Unity Tennis environment

Introduction

This repository contains an implementation of PPO that solves the Unity Tennis environment. The implementation is based on the existing implementations by Shangtong Zhang and Herimiaina Andria-Ntoanina. Mr. Zhang in particular has a DRL repository with modular implementations of several algorithms, be sure to check it out.

The set-up is as follows: the two tennis paddles are trained to bounce the ball back and forth. A paddle receives a reward of +0.1 for bouncing the ball over the net, and a reward of -0.01 for making it fall. At each timestep, each paddle receives its own 8-dimensional observation vector, encoding information about the position and velocity of the ball and paddle.
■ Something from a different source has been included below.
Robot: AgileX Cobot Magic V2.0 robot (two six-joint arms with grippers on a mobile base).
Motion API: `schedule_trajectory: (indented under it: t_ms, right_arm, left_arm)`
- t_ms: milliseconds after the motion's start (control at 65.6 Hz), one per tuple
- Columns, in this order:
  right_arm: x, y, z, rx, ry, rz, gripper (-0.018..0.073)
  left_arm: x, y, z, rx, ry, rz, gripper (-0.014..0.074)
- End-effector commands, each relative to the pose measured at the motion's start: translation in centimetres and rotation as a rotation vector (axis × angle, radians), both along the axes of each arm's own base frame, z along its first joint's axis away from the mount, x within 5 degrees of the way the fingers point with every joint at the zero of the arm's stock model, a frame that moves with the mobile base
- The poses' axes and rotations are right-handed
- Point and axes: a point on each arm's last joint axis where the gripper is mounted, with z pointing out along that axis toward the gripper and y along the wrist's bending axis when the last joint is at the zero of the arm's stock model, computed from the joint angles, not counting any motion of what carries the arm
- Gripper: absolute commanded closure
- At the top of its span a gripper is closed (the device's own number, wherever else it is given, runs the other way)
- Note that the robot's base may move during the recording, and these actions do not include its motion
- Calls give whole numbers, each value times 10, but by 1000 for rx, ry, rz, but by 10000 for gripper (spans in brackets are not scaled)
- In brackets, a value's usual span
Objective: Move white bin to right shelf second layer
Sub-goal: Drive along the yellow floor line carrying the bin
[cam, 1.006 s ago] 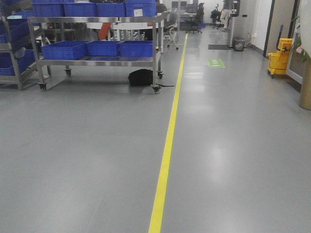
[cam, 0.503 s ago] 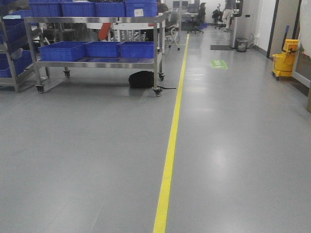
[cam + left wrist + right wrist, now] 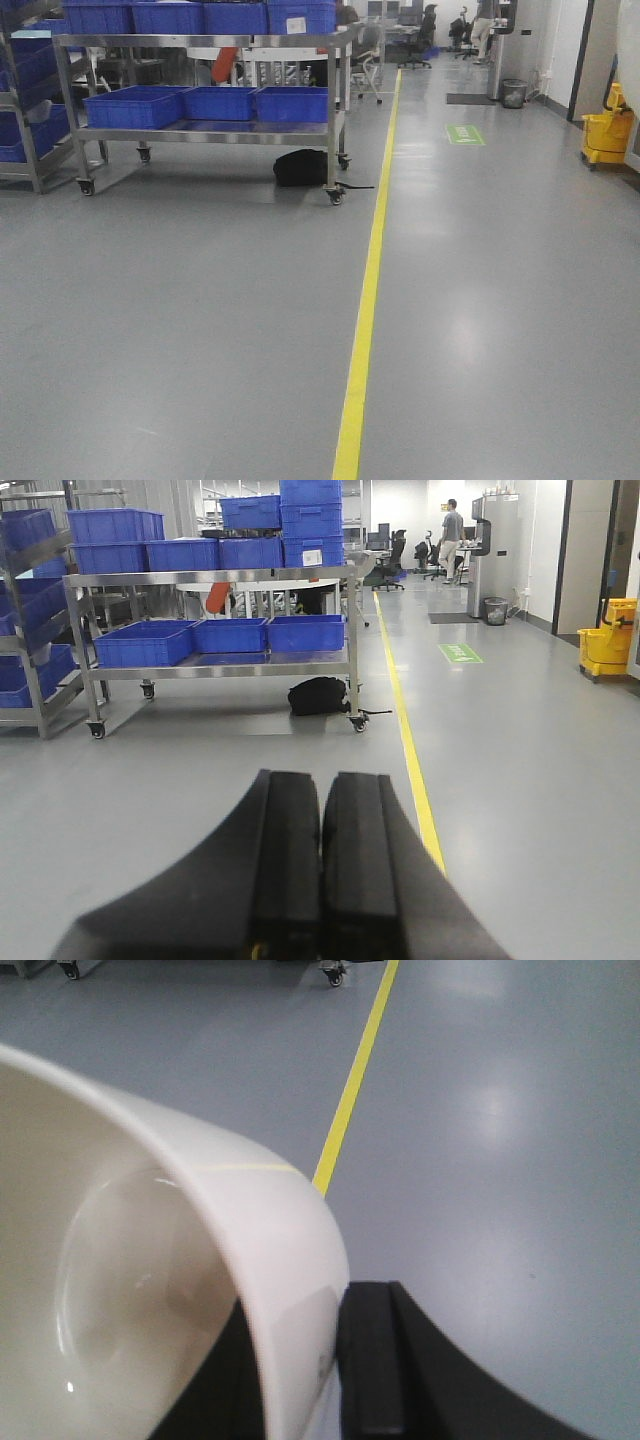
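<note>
The white bin [image 3: 150, 1260] fills the left of the right wrist view, a glossy cream tub held above the grey floor. My right gripper [image 3: 300, 1330] is shut on its rim, with one black finger inside the wall and the other finger [image 3: 372, 1360] outside. My left gripper [image 3: 321, 780] is shut with its pads pressed together and nothing between them, pointing over the floor toward a steel cart. The right shelf second layer is out of view. Neither gripper shows in the front view.
A wheeled steel cart [image 3: 336, 120] with blue crates [image 3: 215, 102] stands ahead on the left, with a black bag [image 3: 300, 167] under it. Another rack of crates [image 3: 25, 100] is at far left. A yellow floor line [image 3: 365, 320] runs ahead. A yellow mop bucket [image 3: 608, 135] stands far right.
In the front view the cart, the yellow line and the mop bucket have all slid to the right and slightly down the frame, so the base has moved.
</note>
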Motion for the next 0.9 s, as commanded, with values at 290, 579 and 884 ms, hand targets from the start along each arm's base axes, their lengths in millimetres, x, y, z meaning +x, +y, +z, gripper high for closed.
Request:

The action space is comprised of two continuous variables: moving towards or away from the net, and jumping.

Solving the Environment

It is clear that each paddle maximises its rewards by cooperating with its adversary. Optimal policy is identical for each paddle. Hence, due to the symmetry of the observation vectors, they may be combined to train a single PPO algorithm that dictates and trains the policy for both paddles.

To solve the environment, the paddles must average score of +0.5 over 100 consecutive episodes, where the score for each episode is taken to be the maximum score obtained by a paddle in that episode.

Solution

We use the Proximal Policy Optimization (PPO) deep reinforcement learning algorithm to solve the environment.

Try it yourself!

Install anaconda from here.
Install unity ml-agents using the instructions here.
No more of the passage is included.